After the defeat of liberalism in the Revolution of 1848, and in the face of the dramatic revival of popular Catholicism, German middle-class liberals used anti-Catholicism to orient themselves culturally in a new age. Michael B. Gross 's study shows how anti-Catholicism and specifically the Kulturkampf—the campaign to break the power of the Catholic Church—were not simply attacks against the church, nor were they merely an attempt to secure state autonomy. Instead, Gross shows that the liberal attack on Catholicism was actually a complex attempt to preserve moral, social, political, and sexual order during a period of dramatic pressures for change.
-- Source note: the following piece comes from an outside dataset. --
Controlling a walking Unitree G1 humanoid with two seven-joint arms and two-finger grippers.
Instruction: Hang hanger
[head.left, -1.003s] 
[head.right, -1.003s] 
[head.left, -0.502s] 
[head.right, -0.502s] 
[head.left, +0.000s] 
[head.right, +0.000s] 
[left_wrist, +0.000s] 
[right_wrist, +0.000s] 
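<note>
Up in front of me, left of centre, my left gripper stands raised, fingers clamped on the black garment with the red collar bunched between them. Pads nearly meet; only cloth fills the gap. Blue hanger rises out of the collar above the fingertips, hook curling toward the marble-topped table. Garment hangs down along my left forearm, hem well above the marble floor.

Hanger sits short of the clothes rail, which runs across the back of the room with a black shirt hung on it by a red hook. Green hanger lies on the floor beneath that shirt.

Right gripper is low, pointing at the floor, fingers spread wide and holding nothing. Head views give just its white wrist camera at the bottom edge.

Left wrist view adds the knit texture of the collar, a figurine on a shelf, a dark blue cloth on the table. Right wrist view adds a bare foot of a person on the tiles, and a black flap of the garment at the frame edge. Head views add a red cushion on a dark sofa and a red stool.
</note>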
By offering a provocative reinterpretation of liberalism and its relationship to the German anti-Catholic movement, this work ultimately demonstrates that in Germany, liberalism itself contributed to a culture of intolerance that would prove to be a serious liability in the twentieth century. It will be of particular interest to students and scholars of culture, ideology, religion, and politics.
Michael B. Gross is Associate Professor of History at East Carolina University.
"Michael Gross has written a fascinating account of the centrality of confessional polemic to the development of nineteenth-century German liberalism, offering not only new and important insights into the nature of the liberal 'imagination' between the 1850s and 1870s, but also demonstrating with impressive verve, the extent to which the scholarly study of religion in modern Germany has progressed over the past couple decades."
---German Studies Review
"Whatever the course of future debate, it is certain that all future discussions of Germany's conflicted, confusing path to modernity will have to take note of Gross's powerful, outrageous, and disturbing exploration of the troubled liberal imagination."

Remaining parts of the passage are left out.